Kue Keranjang yang diproduksi di Cianjur untuk didistribusikan ke berbagai daerah

CIANJUR-Menjelang perayaan Hari Raya Imlek 2020, para pengrajin kue keranjang sudah mulai disibukan dengan produksi untuk memenuhi pesanan. Namun, tahun ini terjadi penurunan pesanan hingga 50 persen dibandingkan tahun 2019 lalu yang mencapai 3 ton.

Salah seorang pengrajin Kue Keranjang di Cianjur, Wawa Ang (47) mengaku sudah melakukan produksi sejak satu bulan lalu. Kedati pesanan yang tahun lalu mencapai 3 ton, kini hanya 1,5 ton saja.
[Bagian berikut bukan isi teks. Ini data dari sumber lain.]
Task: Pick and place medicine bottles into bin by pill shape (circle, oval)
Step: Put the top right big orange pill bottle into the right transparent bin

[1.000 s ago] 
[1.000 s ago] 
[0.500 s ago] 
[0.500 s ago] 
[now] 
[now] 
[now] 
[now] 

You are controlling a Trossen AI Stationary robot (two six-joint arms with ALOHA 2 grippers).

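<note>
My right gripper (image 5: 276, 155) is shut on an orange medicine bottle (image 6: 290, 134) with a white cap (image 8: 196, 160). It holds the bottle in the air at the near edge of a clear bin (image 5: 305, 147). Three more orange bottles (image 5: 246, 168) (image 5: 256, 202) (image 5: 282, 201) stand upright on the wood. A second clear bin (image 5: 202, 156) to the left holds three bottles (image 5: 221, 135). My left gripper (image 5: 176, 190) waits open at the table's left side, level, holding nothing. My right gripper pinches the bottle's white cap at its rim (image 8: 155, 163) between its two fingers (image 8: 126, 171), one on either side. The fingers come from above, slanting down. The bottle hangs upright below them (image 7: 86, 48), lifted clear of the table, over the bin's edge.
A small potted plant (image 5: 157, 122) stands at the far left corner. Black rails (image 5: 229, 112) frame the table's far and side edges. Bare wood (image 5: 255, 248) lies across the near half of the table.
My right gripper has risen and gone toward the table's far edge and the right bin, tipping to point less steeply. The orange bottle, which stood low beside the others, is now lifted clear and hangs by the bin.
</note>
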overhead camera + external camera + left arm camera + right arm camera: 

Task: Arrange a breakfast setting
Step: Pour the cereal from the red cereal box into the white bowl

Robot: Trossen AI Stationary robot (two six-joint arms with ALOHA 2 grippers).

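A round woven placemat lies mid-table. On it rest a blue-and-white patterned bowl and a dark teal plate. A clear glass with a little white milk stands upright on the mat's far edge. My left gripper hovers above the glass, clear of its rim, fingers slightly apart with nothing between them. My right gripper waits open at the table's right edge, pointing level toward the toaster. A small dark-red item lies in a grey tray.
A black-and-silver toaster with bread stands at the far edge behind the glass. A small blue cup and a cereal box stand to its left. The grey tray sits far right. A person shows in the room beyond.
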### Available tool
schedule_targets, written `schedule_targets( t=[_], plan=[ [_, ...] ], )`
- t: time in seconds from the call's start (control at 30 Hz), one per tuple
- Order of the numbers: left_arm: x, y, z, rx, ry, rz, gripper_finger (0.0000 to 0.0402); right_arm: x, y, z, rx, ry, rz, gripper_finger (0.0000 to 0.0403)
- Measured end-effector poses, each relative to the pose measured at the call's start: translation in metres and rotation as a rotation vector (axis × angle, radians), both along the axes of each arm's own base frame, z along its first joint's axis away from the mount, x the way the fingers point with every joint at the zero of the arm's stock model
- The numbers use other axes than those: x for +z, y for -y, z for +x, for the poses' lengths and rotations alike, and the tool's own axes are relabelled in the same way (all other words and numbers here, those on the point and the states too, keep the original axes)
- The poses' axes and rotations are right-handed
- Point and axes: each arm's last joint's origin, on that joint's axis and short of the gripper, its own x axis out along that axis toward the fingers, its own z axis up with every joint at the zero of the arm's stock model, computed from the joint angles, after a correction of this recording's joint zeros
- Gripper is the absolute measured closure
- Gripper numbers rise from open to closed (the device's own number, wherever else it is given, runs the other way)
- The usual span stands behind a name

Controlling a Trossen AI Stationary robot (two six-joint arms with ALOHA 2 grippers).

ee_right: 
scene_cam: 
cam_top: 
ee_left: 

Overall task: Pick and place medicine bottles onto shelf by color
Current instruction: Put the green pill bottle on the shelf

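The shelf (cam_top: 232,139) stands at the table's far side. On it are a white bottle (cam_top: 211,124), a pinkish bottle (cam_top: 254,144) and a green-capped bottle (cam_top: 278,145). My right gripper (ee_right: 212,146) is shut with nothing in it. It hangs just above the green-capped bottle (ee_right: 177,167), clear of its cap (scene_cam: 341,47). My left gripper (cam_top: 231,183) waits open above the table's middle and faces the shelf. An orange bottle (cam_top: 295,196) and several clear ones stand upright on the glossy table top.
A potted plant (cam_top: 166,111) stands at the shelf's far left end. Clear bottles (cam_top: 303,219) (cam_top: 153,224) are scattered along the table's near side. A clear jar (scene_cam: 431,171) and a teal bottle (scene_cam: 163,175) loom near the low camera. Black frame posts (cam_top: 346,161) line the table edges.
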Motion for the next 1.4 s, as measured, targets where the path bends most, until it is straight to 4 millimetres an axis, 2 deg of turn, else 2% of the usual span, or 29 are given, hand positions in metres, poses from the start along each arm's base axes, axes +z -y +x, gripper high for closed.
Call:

Baca Juga: Kode Keras PPP Bakal Usung Herman Suherman di Pilkada Cianjur

“Tidak hanya dari Ciajur saja, tingkat pesanan tersebut juga berasal sejumlah luar kota seperti Bandung, Bogor Sukabumi dan Jakarta telah melakukan pemesanan sejak satu bulan terakhir,” katanya, Senin (20/1/2020).

Menurunnya tingkat pesanan yang menurun diduga karena sekarang masyarakatnya jarang membagi-bagikan kue keranjang untuk warga sekitar.

Dipaparkan dia, kue keranjang yang menjadi makanan ciri khas saat perayaan imlek tersebut di jual seharga Rp42.000 per kilogramnya. Sedangkan harga di pasaran mencapai Rp45.000 per kilogramnya.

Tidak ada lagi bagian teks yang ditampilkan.